(WORK REQUEST) Would you please retype, exactly, the lines of the listing below between the line with "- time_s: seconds" and the line with "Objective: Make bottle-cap", inclusive?

(MATERIAL FOR THIS EXERCISE)
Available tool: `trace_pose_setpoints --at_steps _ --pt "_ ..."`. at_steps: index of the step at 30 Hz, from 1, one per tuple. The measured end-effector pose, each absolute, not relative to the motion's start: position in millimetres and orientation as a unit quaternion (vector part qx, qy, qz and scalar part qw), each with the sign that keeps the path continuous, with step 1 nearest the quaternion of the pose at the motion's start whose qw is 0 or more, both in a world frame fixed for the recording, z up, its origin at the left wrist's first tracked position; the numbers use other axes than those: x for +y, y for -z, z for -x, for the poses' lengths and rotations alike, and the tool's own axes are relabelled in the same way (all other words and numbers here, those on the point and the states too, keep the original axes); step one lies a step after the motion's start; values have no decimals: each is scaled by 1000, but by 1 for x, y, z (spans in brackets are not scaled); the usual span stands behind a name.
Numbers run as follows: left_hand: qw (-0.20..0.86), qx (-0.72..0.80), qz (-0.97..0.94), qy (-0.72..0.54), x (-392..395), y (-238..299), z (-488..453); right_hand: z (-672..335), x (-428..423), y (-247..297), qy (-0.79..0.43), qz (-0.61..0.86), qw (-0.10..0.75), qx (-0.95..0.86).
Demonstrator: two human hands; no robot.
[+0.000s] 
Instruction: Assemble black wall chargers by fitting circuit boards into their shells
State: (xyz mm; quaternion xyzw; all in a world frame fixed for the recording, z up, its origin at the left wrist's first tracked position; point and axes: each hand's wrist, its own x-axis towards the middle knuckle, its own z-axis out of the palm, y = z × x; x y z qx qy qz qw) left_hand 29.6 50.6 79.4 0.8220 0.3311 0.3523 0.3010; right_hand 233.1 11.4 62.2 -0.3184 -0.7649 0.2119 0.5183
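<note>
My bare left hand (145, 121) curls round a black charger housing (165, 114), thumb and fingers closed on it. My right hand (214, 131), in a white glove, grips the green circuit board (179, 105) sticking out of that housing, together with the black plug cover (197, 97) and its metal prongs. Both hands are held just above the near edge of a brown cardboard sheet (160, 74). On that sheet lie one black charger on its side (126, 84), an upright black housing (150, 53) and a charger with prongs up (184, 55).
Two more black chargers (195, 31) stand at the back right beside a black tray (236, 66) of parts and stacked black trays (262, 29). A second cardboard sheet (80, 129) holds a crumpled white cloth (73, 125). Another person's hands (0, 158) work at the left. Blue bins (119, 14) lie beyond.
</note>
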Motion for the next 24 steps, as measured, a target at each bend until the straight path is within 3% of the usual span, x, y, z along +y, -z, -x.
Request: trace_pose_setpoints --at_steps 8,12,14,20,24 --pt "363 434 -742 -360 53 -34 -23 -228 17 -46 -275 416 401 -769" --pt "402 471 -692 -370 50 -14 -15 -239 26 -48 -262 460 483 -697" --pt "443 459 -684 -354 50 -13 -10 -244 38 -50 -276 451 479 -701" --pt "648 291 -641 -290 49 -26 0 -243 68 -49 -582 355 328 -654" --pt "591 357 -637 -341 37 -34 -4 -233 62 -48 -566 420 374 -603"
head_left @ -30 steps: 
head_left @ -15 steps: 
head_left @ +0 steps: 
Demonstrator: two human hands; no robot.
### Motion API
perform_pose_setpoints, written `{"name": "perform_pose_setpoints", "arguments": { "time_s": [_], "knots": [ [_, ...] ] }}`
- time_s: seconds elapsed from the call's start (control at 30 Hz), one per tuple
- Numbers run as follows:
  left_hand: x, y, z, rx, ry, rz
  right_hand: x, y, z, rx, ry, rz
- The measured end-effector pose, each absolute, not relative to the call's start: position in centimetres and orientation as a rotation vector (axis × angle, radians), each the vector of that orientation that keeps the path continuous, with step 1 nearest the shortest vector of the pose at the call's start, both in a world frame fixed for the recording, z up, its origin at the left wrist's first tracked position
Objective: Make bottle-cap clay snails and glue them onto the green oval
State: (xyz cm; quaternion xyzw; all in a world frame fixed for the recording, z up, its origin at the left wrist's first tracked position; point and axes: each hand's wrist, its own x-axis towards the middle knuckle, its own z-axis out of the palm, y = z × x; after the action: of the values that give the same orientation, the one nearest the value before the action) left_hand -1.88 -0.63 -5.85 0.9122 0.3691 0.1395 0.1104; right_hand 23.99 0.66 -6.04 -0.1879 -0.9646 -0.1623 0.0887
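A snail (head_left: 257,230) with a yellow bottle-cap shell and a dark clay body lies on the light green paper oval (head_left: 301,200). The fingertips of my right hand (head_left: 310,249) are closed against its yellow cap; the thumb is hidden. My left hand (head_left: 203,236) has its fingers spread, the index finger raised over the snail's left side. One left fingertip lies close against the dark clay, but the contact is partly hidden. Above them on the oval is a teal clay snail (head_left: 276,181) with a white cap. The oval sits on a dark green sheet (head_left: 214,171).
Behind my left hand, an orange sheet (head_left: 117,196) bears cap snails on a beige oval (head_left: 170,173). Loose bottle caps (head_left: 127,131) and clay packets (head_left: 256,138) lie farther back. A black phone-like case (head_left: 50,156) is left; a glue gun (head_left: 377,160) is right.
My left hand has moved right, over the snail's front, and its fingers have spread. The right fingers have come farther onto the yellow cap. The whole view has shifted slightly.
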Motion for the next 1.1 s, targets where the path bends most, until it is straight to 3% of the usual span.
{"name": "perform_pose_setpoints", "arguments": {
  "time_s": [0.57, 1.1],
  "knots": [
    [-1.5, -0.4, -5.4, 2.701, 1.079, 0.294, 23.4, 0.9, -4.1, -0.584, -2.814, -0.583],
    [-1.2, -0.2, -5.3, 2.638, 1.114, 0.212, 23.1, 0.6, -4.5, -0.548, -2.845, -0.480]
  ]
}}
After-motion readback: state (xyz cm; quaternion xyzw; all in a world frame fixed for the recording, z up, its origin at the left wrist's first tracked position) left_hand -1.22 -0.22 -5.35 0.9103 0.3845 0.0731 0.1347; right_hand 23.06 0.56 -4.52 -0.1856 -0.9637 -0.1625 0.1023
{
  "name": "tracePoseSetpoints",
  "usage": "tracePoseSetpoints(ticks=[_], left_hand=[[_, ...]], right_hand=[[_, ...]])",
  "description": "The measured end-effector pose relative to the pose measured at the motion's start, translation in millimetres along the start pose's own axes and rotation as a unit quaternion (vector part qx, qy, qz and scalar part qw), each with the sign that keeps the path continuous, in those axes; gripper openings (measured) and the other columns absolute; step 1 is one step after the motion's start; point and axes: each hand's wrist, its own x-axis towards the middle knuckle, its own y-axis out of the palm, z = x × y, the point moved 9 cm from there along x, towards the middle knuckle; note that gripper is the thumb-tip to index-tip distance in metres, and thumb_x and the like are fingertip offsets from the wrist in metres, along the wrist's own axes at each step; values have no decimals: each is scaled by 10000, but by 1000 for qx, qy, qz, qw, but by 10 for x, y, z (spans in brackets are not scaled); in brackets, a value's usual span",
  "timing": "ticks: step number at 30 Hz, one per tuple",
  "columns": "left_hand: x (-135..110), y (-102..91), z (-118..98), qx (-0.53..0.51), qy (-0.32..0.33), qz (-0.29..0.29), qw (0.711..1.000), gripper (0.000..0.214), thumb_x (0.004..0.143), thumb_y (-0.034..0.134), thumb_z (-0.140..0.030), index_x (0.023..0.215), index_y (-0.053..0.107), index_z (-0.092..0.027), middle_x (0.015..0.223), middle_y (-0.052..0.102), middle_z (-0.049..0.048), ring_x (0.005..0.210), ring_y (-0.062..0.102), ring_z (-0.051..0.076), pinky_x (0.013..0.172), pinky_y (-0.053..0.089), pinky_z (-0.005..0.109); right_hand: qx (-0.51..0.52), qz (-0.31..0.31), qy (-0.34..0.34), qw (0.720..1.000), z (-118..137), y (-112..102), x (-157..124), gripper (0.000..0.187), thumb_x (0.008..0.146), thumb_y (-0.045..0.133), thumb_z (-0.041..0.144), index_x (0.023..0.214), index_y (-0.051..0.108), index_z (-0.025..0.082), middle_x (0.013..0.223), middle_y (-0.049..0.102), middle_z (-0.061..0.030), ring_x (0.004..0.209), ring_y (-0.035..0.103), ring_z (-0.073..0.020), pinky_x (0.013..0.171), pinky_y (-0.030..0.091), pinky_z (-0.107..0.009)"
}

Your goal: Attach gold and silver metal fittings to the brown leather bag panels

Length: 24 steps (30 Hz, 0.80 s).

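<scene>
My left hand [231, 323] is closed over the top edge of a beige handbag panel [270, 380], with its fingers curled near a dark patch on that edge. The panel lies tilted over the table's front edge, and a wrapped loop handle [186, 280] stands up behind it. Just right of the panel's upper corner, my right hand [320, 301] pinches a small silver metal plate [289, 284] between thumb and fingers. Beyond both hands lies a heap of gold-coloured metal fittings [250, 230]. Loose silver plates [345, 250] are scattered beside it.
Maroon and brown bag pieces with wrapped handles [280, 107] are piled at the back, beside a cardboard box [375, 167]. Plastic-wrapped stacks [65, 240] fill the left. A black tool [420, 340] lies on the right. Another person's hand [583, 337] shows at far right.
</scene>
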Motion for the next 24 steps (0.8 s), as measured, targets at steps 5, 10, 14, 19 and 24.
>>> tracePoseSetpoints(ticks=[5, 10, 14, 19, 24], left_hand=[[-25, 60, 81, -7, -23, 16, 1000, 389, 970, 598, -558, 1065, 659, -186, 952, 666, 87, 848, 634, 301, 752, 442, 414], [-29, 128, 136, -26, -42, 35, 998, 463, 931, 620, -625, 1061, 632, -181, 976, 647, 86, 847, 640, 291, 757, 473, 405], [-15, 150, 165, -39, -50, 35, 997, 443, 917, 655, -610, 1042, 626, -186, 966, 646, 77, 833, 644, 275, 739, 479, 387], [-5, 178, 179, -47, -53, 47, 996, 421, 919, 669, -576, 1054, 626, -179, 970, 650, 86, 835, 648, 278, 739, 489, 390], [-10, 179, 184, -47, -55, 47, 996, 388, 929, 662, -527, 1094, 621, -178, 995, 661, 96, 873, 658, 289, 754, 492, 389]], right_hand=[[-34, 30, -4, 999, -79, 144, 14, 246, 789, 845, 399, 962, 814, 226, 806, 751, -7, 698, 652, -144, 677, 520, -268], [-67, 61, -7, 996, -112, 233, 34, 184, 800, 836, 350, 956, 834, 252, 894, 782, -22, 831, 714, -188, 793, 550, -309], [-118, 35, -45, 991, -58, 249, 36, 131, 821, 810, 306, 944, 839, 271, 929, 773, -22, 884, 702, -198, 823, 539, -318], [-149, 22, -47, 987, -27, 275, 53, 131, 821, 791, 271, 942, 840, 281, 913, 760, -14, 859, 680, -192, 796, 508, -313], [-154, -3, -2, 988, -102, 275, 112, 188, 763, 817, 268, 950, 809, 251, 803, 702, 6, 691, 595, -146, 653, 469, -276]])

(THE COMPLETED TASK)
- time_s: seconds elapsed from the call's start (control at 30 Hz), one per tuple
- Numbers run as follows:
  left_hand: x, y, z, rx, ry, rz
  right_hand: x, y, z, rx, ry, rz
- The measured end-effector pose, each absolute, not relative to the call's start: position in centimetres and orientation as a rotation vector (axis × angle, radians), each the vector of that orientation that keeps the path continuous, with step 1 nearest the shortest vector of the pose at the call's start, both in a world frame fixed for the recording, z up, its origin at the left wrist's first tracked position
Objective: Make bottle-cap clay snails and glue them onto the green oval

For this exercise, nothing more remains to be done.